Le yacht passa la nuit à l’ancre. Jean et Robert partagèrent les quarts avec les hommes de l’équipage. Vers le matin, le temps devint plus clair et ils purent continuer leur route.

— Je crois, M. Jean, dit un des marins, qu’il se passe quelque chose aux Piliers.

— Quoi donc ?

— N’avez-vous pas entendu la nuit dernière le sifflement d’une sirène ?

— Je l’ai entendu, et cela m’a surpris, car je ne connais aucun phare aux environs qui en soit muni.

— Vous avez raison. Aussi je crois que c’est quelque navire en détresse,

— Allons alors à la découverte. Peut-être pourrons-nous nous rendre utiles.

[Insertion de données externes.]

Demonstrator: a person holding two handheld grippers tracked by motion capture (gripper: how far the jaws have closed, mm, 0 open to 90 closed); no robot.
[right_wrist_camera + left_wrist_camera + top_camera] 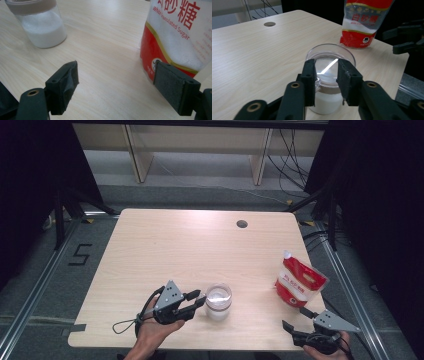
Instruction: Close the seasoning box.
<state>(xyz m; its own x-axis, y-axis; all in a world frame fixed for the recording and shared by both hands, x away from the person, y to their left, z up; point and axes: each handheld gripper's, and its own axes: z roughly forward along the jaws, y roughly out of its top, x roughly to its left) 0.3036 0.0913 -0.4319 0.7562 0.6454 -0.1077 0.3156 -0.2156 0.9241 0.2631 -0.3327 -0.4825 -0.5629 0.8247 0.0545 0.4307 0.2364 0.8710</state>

On était en ce moment assez rapproché des Piliers. Ce sont deux rochers qui sortent à pic de l’eau, à environ trois milles au large de la paroisse de Saint-Jean-Port-Joli.

Le grand Pilier peut avoir un arpent en superficie. Quelques maigres herbes poussent sur les rochers, deux chèvres y trouvent à peine leur nourriture pendant la belle saison. Dans une crevasse, on trouva autrefois assez de terre pour creuser un tombeau, ainsi qu’en témoigne une inscription très ancienne.